How Biden Can Fight America’s Three Front War

This article first appeared in The Washington Times.

President Biden speaks at an event in Jackson, MS standing in front of an American flag

President Biden is fighting a three-front war.

• A civil war. Last summer, hard-left enabled hooligans sacked our cities and on Jan. 6, the radical right invaded the Capitol. Each was met with too little police resistance thanks to cynically opportunist, administratively-inept political leaders.

• A public health disaster. The vaccine rollout debacle lays bare how moribund most public health and local government agencies have become.

• An economic mess. A stronger, more effective stimulus is needed to get most folks back to work, but COVID-19 also aggravated deeper structural problems. Young people who were underemployed and never fully recovered from the 2008 Financial Crisis, and the fallout from the digital revolution will leave 5 to 10 million adults ill-skilled and permanently unemployed or scrapping along in part-time work for years.

All this is set against the background of China pirating our economy and climate change.

Mr. Biden is quite right that fixing what’s broke at home, cultivating allies abroad and getting America engaged again in international forums like the WHO and the Paris Climate Accord is essential. No matter how inadequate those institutions may be, withdrawing American participation, as President Trump did, created a wide opening for Beijing to expand its soft power.

But Mr. Biden is wrong to drive every domestic policy decision through the prism of climate action and race and gender justice — and to seek solutions through harsh mandates.

More robust growth during the Trump years raised outcomes for minorities and provided money for utilities and auto companies to pursue more quickly clean energy and electric vehicles than many advocates of jackboot government planning will admit.

American business needs a cheerleader — Mr. Biden can provide where Mr. Trump failed — but hardly needs coercion. The Europeans and Chinese are driving Teslas, because American enterprise can get things done old world state planning can only aspire.

Still with so many immediate and longer-term challenges, Mr. Biden has a crisis of limited resources.
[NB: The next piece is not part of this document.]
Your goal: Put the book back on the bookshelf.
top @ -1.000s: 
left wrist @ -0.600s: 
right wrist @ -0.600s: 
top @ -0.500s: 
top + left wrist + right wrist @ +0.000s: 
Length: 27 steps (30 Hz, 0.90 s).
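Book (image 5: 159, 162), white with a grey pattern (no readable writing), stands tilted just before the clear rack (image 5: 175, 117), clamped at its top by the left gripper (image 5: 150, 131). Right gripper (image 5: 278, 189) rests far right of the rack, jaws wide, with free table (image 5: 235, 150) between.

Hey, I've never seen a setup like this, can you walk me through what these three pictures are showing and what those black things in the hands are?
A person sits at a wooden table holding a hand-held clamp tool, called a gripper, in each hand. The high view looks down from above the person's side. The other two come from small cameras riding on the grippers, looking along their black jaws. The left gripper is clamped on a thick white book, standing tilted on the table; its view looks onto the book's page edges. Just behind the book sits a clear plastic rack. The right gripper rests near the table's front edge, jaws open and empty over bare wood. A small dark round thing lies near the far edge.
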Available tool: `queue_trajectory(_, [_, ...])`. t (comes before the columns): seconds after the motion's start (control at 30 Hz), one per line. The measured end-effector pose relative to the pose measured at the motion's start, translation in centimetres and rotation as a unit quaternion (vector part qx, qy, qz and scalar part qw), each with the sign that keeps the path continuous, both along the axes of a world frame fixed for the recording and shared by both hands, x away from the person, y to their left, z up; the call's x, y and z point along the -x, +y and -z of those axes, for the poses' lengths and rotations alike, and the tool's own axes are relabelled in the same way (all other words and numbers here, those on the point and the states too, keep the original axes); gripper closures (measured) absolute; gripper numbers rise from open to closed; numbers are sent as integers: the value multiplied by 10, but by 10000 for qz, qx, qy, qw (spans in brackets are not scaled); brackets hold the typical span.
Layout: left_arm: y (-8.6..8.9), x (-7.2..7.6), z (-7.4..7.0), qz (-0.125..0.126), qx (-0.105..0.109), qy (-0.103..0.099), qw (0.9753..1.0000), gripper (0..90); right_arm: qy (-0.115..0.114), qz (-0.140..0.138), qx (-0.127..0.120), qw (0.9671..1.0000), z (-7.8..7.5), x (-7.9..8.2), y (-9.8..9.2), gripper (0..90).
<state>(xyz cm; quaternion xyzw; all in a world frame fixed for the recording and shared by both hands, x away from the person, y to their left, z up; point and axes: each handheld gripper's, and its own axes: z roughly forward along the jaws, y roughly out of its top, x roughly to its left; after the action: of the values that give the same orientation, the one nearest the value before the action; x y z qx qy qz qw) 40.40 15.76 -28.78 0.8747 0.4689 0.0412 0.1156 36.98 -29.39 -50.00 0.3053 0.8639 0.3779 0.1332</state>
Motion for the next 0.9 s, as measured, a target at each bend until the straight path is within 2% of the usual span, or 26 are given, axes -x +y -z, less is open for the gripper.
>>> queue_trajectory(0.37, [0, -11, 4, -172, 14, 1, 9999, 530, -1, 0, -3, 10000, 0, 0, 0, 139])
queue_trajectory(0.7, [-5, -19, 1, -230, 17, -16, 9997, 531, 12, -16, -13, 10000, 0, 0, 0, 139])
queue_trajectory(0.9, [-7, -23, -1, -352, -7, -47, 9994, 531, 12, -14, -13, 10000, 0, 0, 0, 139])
The Federal Reserve can’t keep printing $3 trillion a year to finance massive new spending. And higher taxes by slowing growth will only limit scarce private resources.

Better-focused, more-limited spending than the recent $900 trillion stimulus and the additional $1.9 trillion Mr. Biden proposes would yield better results.
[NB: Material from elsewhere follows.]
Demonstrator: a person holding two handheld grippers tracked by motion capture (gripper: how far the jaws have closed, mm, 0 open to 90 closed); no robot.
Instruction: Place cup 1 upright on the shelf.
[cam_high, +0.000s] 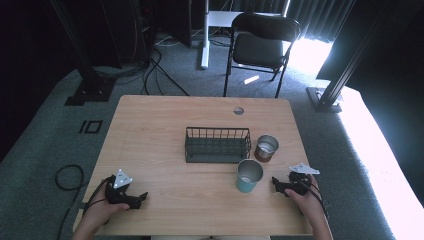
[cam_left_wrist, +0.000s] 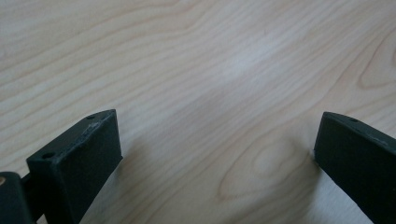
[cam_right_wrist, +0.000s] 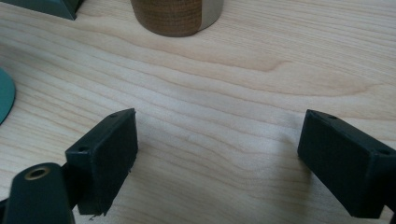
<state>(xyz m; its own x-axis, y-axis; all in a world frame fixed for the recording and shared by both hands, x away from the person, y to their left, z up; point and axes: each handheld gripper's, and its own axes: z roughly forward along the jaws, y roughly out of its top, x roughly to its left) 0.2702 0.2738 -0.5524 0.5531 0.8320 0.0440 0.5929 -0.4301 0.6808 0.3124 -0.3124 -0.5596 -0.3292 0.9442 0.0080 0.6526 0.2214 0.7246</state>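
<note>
Near the front edge of the tabletop (cam_high: 150, 125): left hand-held gripper (cam_high: 141, 198) and right hand-held gripper (cam_high: 276, 183), both spread wide, holding nothing. Just beyond the right one, teal cup (cam_high: 249, 175), then brown cup (cam_high: 266, 148), beside wire basket (cam_high: 218, 144) at the centre. Risk of tipping the teal cup by a jaw striking its wall during approach.

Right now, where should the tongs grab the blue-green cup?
Probably the teal cup is best gripped across its round side wall, below the rim. It stands upright with its mouth open, and the open right tongs sit just to its right, so coming in level from that side looks easiest.
</note>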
One-time payments to households where breadwinners are working will often be saved, finance imports from China or bolster inflation for streaming services and consumer products. Whereas, more-focused payments to the unemployed would be more fully spent on necessities, better assist minority communities and foster longer-term growth, especially if wedded to business-based worker training.

Money saved could also help finance Pete Buttigieg’s proposed $2 trillion infrastructure program. By building out electric vehicle charging stations and reducing transportation costs, it would reduce CO2 emissions and yield a 20 percent annual return on investment.  

Near term, the governors and Mr. Biden can dispatch the National Guard to calm cities, establish inoculation centers and secure great public functions like inaugurations, but repeatedly turning to the military for solutions is a terrible sign of weakness. Third World dictatorships have efficient militaries but dysfunctional civilian agencies — increasingly so do we.

Relying on military solutions enables local government corruption — politicians can keep spending on vote buying welfare programs instead of delivering quality public services. And it does little to address the underlying rage among the disenfranchised that instigated riots in the cities last summer and the January mob on the National Mall.

Neutering the police — or more police — are hardly the answer. We need a national dialogue on race that forces the hard left and hard right to face each other.

The problem is that minorities and women are adequately represented by the executive classes that run advocacy organizations and profit from corporate contributions and government set asides, quotas and funding — even as the ordinary oppressed continue to suffer in unsafe neighborhoods and poverty.

Disenfranchised Whites and young folks without futures generally have no legitimate voice, because they are held in contempt or simply ignored by mainstream politicians who now prevail and the national media. Disaffected, they fall victims to Trumpism, socialism and QAnon and other conspiracy movements

Mr. Biden must reach out to them but so far, he has been all about identity politics — look at his cabinet. He must find ways to give the disenfranchised on the right a voice or they will find another Donald Trump, the events of Jan. 6 will repeat and become a prelude to something far more devastating.

Americans may not want a civil war, but they are standing in the middle of one.